A democracia nunca foi o traço
predominante das escolas de
samba. Durante muitos anos, a
Portela foi presidida por Natal,
um bicheiro que tinha um só braço e, mesmo assim, a dirigia com
mão-de-ferro. Sua paixão pelo jogo do bicho era tamanha que ele
mandou decorar a sala de sua casa com os bichos que compunham
o jogo: no alto da parede, ali estavam, pela ordem da numeração,
todos eles, do avestruz (número 1)
à vaca (número 25), passando por
cabra, coelho, camelo, macaco,
elefante, veado...
Com a importância crescente
das escolas de samba no Carnaval carioca e, particularmente, a
da Portela, campeã de sucessivos
desfiles, um grupo de portelenses,
membros da diretoria, chegou à
conclusão de que era preciso reduzir o mandonismo de Natal
que, aferrado ao passado, à tradição, impedia a escola de acompanhar as inovações introduzidas
pelo Salgueiro e que outras escolas estavam adotando. O problema era botar o guizo no pescoço
do gato.
Depois de muito discutirem, os
inconfidentes chegaram à conclusão de que deveriam deixar Natal
como presidente de honra e eleger
uma diretoria que de fato dirigiria a escola.

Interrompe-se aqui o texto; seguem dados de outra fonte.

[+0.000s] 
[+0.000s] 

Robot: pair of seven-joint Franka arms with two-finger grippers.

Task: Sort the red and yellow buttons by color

Convencidos de que
esta era uma proposta razoável,
marcaram uma conversa com o
bicheiro e apresentaram-lhe sua
proposta. Natal ouviu tudo sem
nada demonstrar, com a mesma
expressão enigmática que sempre
estampava no rosto. Ao fim da
exposição, perguntou quando e
onde seria a eleição da diretoria.
Ouvida a resposta, declarou:
- Estarei lá.
Daí a duas semanas, num sábado à noite, na casa de um deles,
houve a reunião a que Natal não
compareceu. Tampouco houve a
eleição, já que, em dado momento, se ouviram rumores estranhos
lá fora e, em seguida, disparos de
armas de fogo. As balas atingiam
as paredes e os telhado da casa levando todos a se jogarem no
chão, apavorados, até que terminou o tiroteio. Entenderam o recado e desistiram de democratizar a Portela.

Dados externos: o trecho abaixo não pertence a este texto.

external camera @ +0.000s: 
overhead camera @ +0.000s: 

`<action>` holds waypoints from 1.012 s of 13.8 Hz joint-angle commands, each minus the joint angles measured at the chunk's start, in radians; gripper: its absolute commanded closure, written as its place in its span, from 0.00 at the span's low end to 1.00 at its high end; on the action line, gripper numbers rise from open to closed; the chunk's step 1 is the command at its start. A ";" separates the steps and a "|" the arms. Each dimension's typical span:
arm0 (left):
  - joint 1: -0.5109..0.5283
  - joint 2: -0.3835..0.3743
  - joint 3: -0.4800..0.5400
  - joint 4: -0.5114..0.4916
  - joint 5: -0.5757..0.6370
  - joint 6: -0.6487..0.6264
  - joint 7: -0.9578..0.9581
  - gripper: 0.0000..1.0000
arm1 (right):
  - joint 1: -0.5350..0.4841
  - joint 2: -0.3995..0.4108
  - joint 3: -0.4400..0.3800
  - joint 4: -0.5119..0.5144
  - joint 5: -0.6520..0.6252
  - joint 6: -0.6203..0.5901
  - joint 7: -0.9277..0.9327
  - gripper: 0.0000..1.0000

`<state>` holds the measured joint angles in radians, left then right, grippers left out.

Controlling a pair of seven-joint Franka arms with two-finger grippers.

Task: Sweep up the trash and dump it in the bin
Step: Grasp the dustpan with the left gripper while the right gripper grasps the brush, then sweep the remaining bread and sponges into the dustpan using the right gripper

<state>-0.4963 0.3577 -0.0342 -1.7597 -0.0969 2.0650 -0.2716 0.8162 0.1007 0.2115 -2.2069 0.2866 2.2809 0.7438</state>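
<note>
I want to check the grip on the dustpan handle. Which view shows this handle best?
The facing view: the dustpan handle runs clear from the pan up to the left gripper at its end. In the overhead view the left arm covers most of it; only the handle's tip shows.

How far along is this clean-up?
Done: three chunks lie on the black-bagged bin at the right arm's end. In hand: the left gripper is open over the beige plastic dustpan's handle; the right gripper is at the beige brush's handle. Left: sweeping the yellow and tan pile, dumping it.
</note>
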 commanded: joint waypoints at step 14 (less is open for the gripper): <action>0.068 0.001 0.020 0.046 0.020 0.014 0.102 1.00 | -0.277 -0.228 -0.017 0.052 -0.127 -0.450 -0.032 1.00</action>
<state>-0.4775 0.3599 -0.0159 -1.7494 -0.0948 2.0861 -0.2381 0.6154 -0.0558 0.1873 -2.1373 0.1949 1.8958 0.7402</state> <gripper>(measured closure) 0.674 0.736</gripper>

Dias depois, no ensaio da escola, voltaram a se encontrar com
Natal que, sorridente, perguntava
a cada um deles:
- Como foi a reunião? Correu
tudo bem?
- Mudamos de idéia.
- Ah, estou vendo que vocês
têm juízo!
Passados alguns anos, a Portela
se dividiu, e os dissidentes saíram
para formar uma nova escola que
ganhou o nome de Tradição e
existe até hoje. Naquela ocasião,
Paulinho da Viola -portelense
doente e autor do famoso samba
"Foi um Rio que Passou em Minha Vida"- também se afastou
da escola.
A verdade é que escola de samba e jogo do bicho sempre estiveram juntos e por razões óbvias.
Conta Sérgio Cabral que no enterro de uma figura muito querida numa das escolas, em meio ao
pranto geral, uma voz sussurrada
perguntou a alguém que estava
mais perto da cova: "Qual é o número da sepultura?". E o outro,
entre lágrimas e soluços, respondeu: "68 com 60... macaco com jacaré...".
No dia seguinte -segundo contam- quem apostou nessas dezenas ganhou uma bolada.